In “Portraits and Repetition,” Stein asserts the importance of “being existing that is listening and talking is action” (p&r, 108). This idea of listening/talking creates a greater concentration on the active form of writing – writing in “the time of exisiting”. Stein claims that “by looking and talking I conceived at every moment the existence of some one, and i put down each moment that i had the experience of that one inside me until i had completely emptied myself” (p&r, 119).
This method of “looking/listening/talking” resists repetition, description, resemblance, memory, and confusion of narrative time. Instead, “listening/talking” creates insistence, the thing in itself, differential emphasis, continuous moving perception, and the clarity of being existing.
This method allows “the words or words that make what i looked at be itself were always words that to me very exactly related themselves to that thing the thing at which i was looking, but as often as not had as i say nothing whatever to do with what any words would do that described that thing” (p&r 115).
This also leads her to wonder: “Did one see sound, and what was the relation between color and sound, did it make itself by description by a word that meant it or did it make itself by a word in itself” (p&r 114).
The method gives us a way to create it without naming it – to replace the noun with the thing in itself.
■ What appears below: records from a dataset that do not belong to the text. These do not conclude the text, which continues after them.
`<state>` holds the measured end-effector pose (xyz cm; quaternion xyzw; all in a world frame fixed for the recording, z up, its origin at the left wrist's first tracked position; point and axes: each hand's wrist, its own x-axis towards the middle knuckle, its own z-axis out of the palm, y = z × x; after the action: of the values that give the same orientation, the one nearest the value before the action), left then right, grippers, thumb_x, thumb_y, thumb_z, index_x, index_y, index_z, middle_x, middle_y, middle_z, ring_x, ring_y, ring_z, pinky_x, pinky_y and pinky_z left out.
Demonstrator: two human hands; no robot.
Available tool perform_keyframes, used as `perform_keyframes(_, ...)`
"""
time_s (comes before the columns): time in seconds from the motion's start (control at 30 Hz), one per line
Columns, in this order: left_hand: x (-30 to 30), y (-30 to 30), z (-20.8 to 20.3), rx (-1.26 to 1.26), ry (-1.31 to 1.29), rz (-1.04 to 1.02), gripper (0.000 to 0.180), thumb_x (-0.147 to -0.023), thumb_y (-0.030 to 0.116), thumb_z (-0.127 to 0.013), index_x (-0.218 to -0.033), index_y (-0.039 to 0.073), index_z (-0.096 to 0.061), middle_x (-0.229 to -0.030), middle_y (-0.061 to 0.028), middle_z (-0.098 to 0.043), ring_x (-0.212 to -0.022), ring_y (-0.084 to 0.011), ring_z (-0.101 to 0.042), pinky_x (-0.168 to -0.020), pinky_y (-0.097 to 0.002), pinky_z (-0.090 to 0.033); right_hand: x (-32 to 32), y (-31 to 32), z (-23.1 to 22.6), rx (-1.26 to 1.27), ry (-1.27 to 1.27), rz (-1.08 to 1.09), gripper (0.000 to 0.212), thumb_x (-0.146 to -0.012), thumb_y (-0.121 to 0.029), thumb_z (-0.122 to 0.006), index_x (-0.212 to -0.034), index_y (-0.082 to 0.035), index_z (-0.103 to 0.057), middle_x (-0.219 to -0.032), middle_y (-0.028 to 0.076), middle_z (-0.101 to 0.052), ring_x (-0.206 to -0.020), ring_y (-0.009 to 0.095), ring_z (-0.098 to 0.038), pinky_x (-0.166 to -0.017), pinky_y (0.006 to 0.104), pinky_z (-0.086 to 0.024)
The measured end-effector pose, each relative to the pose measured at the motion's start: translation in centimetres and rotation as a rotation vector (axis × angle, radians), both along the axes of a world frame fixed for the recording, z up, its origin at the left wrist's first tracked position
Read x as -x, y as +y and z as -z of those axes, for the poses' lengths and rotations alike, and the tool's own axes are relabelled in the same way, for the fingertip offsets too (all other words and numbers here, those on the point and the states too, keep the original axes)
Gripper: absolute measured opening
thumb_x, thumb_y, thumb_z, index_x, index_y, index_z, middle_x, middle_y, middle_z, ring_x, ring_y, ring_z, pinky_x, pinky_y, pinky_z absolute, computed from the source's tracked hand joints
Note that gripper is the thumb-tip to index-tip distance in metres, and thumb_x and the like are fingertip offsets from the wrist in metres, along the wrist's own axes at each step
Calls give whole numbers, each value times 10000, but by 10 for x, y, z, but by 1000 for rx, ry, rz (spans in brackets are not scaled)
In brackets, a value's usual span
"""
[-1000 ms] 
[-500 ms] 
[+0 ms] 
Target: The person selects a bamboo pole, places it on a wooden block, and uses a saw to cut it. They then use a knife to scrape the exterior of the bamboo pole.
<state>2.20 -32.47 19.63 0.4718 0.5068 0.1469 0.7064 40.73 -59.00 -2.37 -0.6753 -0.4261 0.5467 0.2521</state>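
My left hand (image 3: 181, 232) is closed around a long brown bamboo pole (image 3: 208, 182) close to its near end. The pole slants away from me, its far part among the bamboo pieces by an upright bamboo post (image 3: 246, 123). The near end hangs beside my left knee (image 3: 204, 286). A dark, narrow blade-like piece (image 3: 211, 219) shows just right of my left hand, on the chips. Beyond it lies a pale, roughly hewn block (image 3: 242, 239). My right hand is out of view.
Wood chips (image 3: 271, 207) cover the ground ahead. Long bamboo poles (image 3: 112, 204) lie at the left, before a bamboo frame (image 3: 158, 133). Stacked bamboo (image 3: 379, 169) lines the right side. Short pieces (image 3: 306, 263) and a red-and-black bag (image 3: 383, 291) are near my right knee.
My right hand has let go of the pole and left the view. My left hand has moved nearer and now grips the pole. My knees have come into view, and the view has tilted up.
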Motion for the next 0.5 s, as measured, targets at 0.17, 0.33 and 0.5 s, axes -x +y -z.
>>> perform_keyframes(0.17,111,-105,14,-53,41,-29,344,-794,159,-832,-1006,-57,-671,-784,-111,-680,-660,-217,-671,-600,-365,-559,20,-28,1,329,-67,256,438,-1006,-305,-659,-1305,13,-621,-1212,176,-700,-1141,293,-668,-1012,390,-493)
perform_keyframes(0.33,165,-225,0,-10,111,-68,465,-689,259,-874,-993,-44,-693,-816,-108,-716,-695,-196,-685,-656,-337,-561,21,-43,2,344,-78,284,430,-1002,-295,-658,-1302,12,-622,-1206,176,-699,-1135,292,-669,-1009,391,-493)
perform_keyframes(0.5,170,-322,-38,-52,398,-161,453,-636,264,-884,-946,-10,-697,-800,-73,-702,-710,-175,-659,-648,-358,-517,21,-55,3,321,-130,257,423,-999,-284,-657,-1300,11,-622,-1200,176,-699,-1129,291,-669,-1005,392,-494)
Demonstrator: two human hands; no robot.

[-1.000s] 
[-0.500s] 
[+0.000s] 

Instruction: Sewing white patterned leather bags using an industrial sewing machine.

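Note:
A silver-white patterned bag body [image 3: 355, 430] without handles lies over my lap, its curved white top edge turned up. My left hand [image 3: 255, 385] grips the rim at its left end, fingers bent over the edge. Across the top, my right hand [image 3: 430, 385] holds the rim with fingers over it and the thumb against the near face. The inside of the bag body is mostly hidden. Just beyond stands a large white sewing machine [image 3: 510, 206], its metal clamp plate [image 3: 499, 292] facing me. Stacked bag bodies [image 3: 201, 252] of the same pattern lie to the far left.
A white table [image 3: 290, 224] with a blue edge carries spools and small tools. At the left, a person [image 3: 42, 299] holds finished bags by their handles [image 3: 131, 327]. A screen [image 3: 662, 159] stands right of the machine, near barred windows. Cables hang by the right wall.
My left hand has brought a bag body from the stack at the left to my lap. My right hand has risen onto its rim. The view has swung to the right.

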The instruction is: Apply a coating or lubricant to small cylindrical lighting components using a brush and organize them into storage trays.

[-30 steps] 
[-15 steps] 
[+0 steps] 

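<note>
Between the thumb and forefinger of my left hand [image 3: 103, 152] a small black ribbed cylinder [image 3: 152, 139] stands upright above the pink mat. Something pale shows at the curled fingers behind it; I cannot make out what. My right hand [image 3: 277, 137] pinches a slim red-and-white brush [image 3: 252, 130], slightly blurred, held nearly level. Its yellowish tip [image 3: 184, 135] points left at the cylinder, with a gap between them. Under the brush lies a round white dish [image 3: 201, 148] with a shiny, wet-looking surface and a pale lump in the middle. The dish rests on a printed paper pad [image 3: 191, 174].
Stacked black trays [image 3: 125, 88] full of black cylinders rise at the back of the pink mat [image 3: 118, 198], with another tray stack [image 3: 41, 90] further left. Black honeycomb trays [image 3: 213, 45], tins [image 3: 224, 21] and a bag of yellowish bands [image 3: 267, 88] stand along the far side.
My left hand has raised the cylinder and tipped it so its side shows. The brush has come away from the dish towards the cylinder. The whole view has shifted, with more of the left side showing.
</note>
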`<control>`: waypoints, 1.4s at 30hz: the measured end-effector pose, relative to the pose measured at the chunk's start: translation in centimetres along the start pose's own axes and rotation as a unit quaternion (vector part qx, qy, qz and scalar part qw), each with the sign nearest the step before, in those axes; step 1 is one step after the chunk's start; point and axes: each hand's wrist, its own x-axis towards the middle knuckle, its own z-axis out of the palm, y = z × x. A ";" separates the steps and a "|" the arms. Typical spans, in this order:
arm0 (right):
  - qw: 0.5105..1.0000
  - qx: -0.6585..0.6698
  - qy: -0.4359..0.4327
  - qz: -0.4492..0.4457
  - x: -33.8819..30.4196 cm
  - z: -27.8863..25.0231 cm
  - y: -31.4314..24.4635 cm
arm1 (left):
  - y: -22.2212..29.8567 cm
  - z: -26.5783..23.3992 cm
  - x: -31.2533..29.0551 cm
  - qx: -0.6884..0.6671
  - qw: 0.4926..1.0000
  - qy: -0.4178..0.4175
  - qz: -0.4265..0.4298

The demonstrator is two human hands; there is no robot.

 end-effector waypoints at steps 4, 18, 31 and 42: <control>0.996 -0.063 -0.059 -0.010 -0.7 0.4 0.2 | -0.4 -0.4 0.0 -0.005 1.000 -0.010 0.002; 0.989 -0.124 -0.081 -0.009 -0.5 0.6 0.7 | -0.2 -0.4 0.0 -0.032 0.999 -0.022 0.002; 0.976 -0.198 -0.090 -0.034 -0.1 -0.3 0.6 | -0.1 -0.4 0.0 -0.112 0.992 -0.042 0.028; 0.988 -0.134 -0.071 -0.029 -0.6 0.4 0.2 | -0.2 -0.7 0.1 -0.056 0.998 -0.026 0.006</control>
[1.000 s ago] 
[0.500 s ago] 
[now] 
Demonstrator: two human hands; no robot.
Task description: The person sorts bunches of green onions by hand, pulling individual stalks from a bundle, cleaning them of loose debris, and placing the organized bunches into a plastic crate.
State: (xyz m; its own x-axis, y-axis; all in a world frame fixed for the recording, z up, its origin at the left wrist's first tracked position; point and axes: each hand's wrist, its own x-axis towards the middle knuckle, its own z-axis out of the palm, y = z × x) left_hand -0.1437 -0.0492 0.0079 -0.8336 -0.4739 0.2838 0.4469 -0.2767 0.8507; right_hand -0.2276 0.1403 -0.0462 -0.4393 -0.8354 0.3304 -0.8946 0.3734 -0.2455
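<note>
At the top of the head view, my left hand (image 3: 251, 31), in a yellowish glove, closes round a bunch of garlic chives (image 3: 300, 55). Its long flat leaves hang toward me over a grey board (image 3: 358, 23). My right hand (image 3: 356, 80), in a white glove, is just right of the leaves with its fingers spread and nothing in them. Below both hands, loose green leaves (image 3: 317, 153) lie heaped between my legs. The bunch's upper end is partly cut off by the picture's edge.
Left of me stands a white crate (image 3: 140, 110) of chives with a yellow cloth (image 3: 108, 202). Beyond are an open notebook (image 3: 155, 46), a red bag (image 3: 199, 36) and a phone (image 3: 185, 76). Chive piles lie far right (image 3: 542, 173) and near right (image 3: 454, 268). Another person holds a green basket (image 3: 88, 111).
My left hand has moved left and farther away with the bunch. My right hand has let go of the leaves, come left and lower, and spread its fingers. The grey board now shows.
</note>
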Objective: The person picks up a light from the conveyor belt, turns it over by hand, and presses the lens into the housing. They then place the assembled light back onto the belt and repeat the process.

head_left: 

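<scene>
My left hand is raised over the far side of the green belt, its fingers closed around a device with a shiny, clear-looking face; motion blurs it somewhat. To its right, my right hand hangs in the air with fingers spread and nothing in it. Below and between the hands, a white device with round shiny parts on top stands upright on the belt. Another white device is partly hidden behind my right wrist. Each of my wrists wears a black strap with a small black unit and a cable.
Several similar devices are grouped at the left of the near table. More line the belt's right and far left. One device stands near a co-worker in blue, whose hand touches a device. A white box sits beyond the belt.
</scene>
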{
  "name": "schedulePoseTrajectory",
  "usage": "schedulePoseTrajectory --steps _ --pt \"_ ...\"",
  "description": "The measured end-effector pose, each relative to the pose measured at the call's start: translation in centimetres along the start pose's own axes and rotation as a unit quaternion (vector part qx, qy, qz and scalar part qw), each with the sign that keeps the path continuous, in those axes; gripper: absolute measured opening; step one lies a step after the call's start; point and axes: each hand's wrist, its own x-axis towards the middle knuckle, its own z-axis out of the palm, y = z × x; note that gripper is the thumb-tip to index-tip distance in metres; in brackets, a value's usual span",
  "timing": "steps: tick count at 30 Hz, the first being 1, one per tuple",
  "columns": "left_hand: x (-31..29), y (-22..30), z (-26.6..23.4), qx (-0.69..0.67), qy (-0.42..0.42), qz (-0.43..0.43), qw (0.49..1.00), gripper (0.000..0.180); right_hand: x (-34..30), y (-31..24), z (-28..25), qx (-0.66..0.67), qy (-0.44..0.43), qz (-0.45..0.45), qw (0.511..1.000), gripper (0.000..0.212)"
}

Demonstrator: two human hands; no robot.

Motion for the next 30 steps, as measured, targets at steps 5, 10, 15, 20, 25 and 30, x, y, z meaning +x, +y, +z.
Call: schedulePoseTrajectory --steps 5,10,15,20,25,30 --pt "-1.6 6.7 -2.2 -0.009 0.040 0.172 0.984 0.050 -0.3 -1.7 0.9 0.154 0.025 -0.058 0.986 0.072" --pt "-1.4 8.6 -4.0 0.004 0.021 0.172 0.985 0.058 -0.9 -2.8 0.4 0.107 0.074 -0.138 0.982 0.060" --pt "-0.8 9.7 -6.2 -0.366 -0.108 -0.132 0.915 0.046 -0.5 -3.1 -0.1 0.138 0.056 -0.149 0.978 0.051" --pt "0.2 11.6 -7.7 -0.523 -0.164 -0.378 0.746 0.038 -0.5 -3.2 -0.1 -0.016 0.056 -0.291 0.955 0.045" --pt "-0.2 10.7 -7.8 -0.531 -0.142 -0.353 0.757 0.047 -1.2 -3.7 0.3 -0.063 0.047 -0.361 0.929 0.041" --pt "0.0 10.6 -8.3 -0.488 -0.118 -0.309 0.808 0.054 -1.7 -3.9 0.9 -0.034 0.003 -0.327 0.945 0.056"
The words that create the thing are not descriptive of that thing (which leads to resemblance, memory, and confusion) but they are words that create the thing in itself by avoiding its name. Objective detail, sound, and color can be made by a “word in itself” and not necessarily by description or by the name of those things. By avoiding nouns and their negative consequences, and by adopting the method of looking/talking/listening, one can finally discover the thing in itself (buried for so long by simple noun poetry) and live as actively as possible, to be most intensely alive within the active life of writing.